The suggested operating temperatures should be between 40 & 110 degrees Fahrenheit.

We do test every machine before they are shipped out, so there may still be some sawdust in them, although we do blow them out.

Hope this information helps you and others with an older A or B model machine. We have had many positive responses to the new CarveTight and Version C machine.

Connie​


----------



## Toyman502 (Feb 27, 2012)

rharveyva said:


> Does any have the new version c of the carvewright? Is it just a new label on the same ole machine? Any thought for a hobbyist?

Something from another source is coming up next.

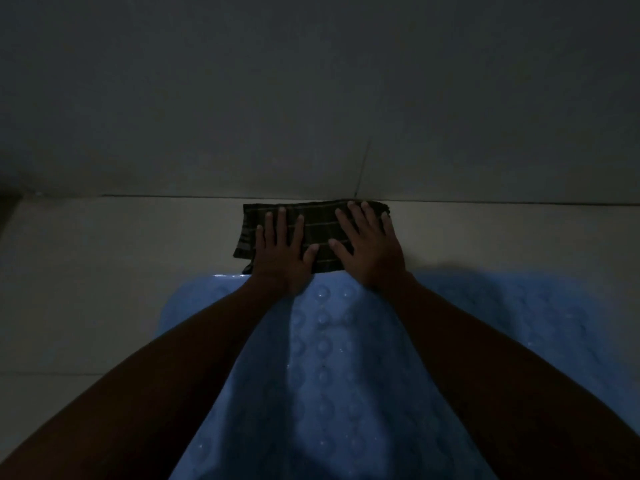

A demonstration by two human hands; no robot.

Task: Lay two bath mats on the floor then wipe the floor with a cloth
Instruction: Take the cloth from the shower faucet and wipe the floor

I got one two weeks ago tried a bunch of thing. It's GREAT


----------



## Bradleytavares (Feb 25, 2012)

My Carvewright was purchased in March of 2009 and was an "A" machine. In the early days it worked well but as time went on I needed to return it for warrenty work as well as some parts were sent for me to install. Perhaps to be understood. That's history. The question was regarding the "C" machine. I sent the "A" machine in Dec. 2010 for the upgrade and boy was I impressed with the results!! When the machine was returned it was just what I expected from LHR. The upgrade removed all proublems except operator error, ha, ha! It has not had ANY proublems in the year since the upgrade. If this is an indication of the "C" type machine I would give it thumbs up for your purpose. I, like some others, was sceptical about the CW but now I've worked the booth at our local Woodworkers Show here in Denver and was able to endorse the "C" machine with excitement and zest. I keep in touch with new owners and they are happy with their machines. Great work LHR, I'll continue to endorse your product, tec support and part shipping. I just purchased an early edition AU machine and plan to send it in for the upgrade when I can afford it and double my pleasure, double my fun!! LHR, keep up your attention to detail and product R&D. Thanks to the Connie, Joe, Chris, Omar,Barry and the entire LHR team.


----------



## bobj3 (Jan 17, 2006)

Hi

I will 2nd.your post N/A, they are great machine I got one in 2006 but seeing the writing on the wall when I saw them selling for 500.oo dollars or less on eBay so I took my machine back and got a full refund of 2,000.oo from Sears, I may get one more but this time I want to see it work and more I want to hear it work ,they are LOUD machines or to say mine was that was about the only ***** I had about it and that it could only do small projects, long items no big deal..that and took forever to get a project done, I mean HOURS and HOURS of run time.




==



Bradleytavares said:


> My Carvewright was purchased in March of 2009 and was an "A" machine. In the early days it worked well but as time went on I needed to return it for warrenty work as well as some parts were sent for me to install. Perhaps to be understood. That's history. The question was regarding the "C" machine. I sent the "A" machine in Dec. 2010 for the upgrade and boy was I impressed with the results!! When the machine was returned it was just what I expected from LHR. The upgrade removed all proublems except operator error, ha, ha! It has not had ANY proublems in the year since the upgrade. If this is an indication of the "C" type machine I would give it thumbs up for your purpose. I, like some others, was sceptical about the CW but now I've worked the booth at our local Woodworkers Show here in Denver and was able to endorse the "C" machine with excitement and zest. I keep in touch with new owners and they are happy with their machines. Great work LHR, I'll continue to endorse your product, tec support and part shipping. I just purchased an early edition AU machine and plan to send it in for the upgrade when I can afford it and double my pleasure, double my fun!! LHR, keep up your attention to detail and product R&D. Thanks to the Connie, Joe, Chris, Omar,Barry and the entire LHR team.


----------



## lynnfrwd (May 25, 2011)

*CarveWright Demonstration*



bobj3 said:


> Hi
> 
> I will 2nd.your post N/A, they are great machine I got one in 2006 but seeing the writing on the wall when I saw them selling for 500.oo dollars or less on eBay so I took my machine back and got a full refund of 2,000.oo from Sears, I may get one more but this time I want to see it work and more I want to hear it work ,they are LOUD machines or to say mine was that was about the only ***** I had about it and that it could only do small projects, long items no big deal..that and took forever to get a project done, I mean HOURS and HOURS of run time.
> 
> ...


Hi Bobj3:

We have what is called START U members that are actual CarveWright / CompuCarve owners that offer demonstrations throughout the country. They can also take your order and many of them offer training. 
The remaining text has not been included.